Penutupan ditujukan untuk menekan penyebaran Covid-19 di lingkungan cagar budaya. Kedelapan candi mulai dari Sambisari sampai Banyunibo dikelola oleh Pemkab Sleman sedangkan, Candi Prambanan dan Ratu Boko dikelola oleh Taman Wisata Candi.

"Kami telah melakukan koordinasi terkait penutupan candi, pihak BPCB sudah menjelaskan bahwa obyek tersebut dilakukan pembatasan kunjungan. Untuk sementara waktu sampai dua pekan ke depan ditutup dari kunjungan wisatawan tetapi masih dibuka untuk kegiatan-kegiatan penelitian bagi mahasiswa," ujar Sudarningsih, Senin (16/3/2020).

Lebih lanjut, Sudarningsih mengatakan jika kebijakan tersebut dijelaskan oleh Kepala BPCB DIY Zaimul Azzah saat rapat koordinasi dengan Dispar Sleman Senin (16/3/2020) pagi. Pembatasan ini ditempuh sesuai dengan imbauan dari Kementerian Pendidikan dan Kebudayaan RI melalui surat yang ditandatangani oleh Sekjen Kemendikbud yang intinya seluruh pejabat di lingkungan Kemendikbud bertanggungjawab atas pencegahan dan penanganan Covid-19 di pelayanan unitnya.

"Pembatasan kunjungan baru kami informasikan baik melalui situs resmi dari BPCB DIY dan juga media sosial yang dikelola Dinas Pariwisata Sleman," tutupnya.

BPCB DIY

Kepala Unit Penyelamatan, Pengembangan dan Pemanfaatan BPCB DIY, Muhammad Taufik mengatakan jika upaya penutupan candi juga merupakan upaya dari BPCB untuk melindungi sejumlah staf yang bertugas di lingkungan candi.

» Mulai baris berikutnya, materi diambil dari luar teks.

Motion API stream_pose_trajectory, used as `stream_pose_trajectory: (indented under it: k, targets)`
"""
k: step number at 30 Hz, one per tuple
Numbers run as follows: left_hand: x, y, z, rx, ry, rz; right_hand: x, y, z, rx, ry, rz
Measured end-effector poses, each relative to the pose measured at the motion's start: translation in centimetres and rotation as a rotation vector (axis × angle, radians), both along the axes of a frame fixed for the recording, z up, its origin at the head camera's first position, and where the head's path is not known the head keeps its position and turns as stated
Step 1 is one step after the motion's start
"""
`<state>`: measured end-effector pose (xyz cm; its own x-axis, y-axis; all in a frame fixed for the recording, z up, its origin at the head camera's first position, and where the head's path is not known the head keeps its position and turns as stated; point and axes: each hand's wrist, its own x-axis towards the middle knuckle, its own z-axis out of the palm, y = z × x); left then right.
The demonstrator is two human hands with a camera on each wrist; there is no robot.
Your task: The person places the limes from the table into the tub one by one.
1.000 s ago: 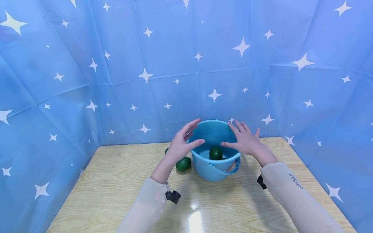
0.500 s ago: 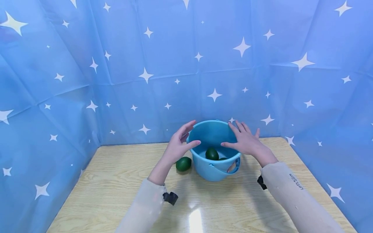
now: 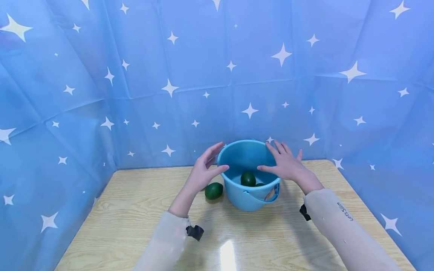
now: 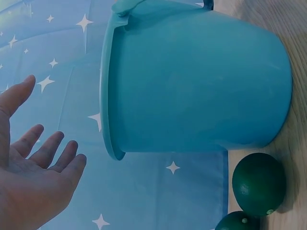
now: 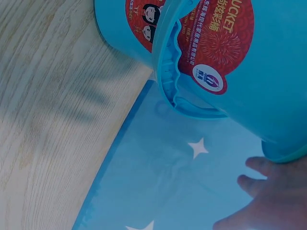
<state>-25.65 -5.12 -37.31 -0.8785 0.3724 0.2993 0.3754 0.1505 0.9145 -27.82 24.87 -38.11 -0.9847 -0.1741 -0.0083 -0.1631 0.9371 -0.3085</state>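
Note:
A light blue bucket [image 3: 239, 195] stands upright on the table, its handle hanging down at the front right. Inside lie a dark green lime-like fruit [image 3: 248, 179] and part of another. Two more such fruits, the nearer fruit [image 4: 259, 184] and a partly cut-off one, sit outside it in the left wrist view. My left hand [image 3: 201, 171] hovers by the bucket's left rim, holding nothing, fingers loosely bent and thumb apart. My right hand [image 3: 286, 164] spreads over the right rim, fingertips right at its edge in the right wrist view.
The wood-grain table [image 3: 135, 210] reaches back to a blue curtain [image 3: 190, 75] with white stars, which also lines both sides. A red label [image 5: 220, 38] is on the bucket's side.
My left hand has drawn back left from over the bucket's opening. The fruit inside has rolled slightly left, then a little back. My right hand has stayed in place.

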Motion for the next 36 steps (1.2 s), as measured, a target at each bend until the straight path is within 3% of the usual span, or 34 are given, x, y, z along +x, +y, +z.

Ditakutkan, lanjut Taufik, pengunjung ada yang terinfeksi virus Covid-19 dan menularkannya ke petugas candi.

"Penyebarannya kan dari interaksi, kita lebih mementingkan keselamatan teman-teman yang bertugas di lapangan, di sana kan ada satpam dan juru pelihara yang setiap saat berinteraksi dengan pengunjung," jelasnya.

Demikian juga dengan upaya penelitian yang dilakukan oleh mahasiswa atau akademisi yang ingin melakukan kegiatan penelitian di sepuluh candi tersebut juga sementara waktu ditutup. Namun, ia dan jawatannya tetap mengizinkan jika penggalian data dilakukan di kantor BPCB DIY.

"Kalau hanya wawancara di kantor tidak masalah, tapi kalau perizinan seperti kegiatan pemanfaatan, pee wedding, dan sebagainya kita setop dulu sementara waktu, ini juga dalam untuk mentaati imbauan dari Presiden agar semua waspada, ini merupakan upaya antisipasi dari BPCB," tutupnya.